JAMBIUPDATE.CO, JAKARTA — Film terbaru tentang superhero populer yang dijuluki our neighborhood “Spider-Man”, berjudul ‘No Way Home’, telah tayang perdana di bioskop pada 15 Desember lalu di Indonesia.
Segera saja, hal ini kemudian menjadi topik paling dibicarakan oleh para penggemar film khususnya karakter si manusia laba-laba itu. Dengan euforia seputar perilisan film Spider-Man terbaru, kurangnya kewaspadaan penonton yang bergembira kemudian disalahgunakan oleh para pelaku kejahatan siber.
Hype penayangan perdana ‘No Way Home’ tidak terkecuali menjadi iming-iming yang menarik untuk menyebarkan ancaman dan halaman phishing dari para pelaku kejahatan siber.

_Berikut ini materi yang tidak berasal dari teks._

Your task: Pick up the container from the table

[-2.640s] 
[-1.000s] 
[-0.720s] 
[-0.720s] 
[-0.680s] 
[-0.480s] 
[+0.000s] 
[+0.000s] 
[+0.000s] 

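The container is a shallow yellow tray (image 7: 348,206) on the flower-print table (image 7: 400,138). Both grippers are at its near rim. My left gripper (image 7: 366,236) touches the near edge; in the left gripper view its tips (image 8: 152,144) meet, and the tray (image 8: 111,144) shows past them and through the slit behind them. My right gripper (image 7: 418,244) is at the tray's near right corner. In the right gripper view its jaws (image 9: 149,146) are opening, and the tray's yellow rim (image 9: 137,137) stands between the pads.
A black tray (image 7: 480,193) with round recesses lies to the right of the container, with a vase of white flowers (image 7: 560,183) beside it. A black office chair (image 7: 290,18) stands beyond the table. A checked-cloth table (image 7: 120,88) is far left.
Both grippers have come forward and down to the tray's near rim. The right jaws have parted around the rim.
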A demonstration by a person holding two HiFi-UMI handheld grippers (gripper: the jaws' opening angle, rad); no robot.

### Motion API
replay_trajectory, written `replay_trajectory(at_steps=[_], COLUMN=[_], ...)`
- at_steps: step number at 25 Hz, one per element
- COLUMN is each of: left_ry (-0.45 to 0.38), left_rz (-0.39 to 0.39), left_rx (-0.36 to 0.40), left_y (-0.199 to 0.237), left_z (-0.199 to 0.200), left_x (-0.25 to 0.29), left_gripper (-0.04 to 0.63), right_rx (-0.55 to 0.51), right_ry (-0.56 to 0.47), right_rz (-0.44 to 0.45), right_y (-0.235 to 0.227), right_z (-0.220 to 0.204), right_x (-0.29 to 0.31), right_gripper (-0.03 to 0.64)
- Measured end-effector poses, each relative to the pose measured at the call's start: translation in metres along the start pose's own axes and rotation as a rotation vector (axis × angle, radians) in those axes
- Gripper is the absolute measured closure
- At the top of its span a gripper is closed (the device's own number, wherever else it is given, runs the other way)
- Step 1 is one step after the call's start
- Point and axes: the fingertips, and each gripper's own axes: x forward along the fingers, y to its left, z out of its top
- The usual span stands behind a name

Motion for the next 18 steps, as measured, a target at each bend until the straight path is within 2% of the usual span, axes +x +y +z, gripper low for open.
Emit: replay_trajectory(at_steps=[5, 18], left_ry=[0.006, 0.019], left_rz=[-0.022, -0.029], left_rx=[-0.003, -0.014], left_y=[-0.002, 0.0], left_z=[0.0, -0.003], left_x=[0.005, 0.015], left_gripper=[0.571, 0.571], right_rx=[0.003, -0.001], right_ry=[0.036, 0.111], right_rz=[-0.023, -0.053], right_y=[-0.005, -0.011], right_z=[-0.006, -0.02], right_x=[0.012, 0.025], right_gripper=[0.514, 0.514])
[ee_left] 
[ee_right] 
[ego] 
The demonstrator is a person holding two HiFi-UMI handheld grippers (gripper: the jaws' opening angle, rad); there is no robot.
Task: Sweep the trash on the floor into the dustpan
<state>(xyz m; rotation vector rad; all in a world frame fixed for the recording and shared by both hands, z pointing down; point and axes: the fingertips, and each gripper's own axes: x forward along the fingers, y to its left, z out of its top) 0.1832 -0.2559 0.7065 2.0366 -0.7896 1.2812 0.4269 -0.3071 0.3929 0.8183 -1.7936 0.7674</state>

Peneliti Kaspersky mengamati aktivitas intensif dari para penipu online menjelang pemutaran perdana film tersebut dan menemukan banyak contoh situs web phishing yang dibuat untuk mencuri data mereka yang terpancing termasuk akun bank mereka.
Agar dapat menonton film superhero terbaru jelang pemutaran perdananya, pengguna diminta untuk mendaftar dan memasukkan informasi kartu kredit. Setelah itu, uang akan didebit dari kartu pengguna dan data pembayaran dikumpulkan oleh para pelaku kejahatan siber, dan tentu saja tidak ada penayangan awal film yang tersedia.
Tak heran kalau penjahat siber memanfaatkan momen ini untuk memperdaya korban. Sebab, film superhero memang selalu menarik banyak perhatian para penggemar, sehingga trailer mereka sangat diperhatikan.
Khusus untuk Spider-Man: No Way Home, ada banyak spekulasi dan rumor yang beredar di internet tentang film ini.
Misalnya, rumor merajalela bahwa Tobey Maguire dan Andrew Garfield keduanya kembali sebagai Spider-Man dari film masing-masing.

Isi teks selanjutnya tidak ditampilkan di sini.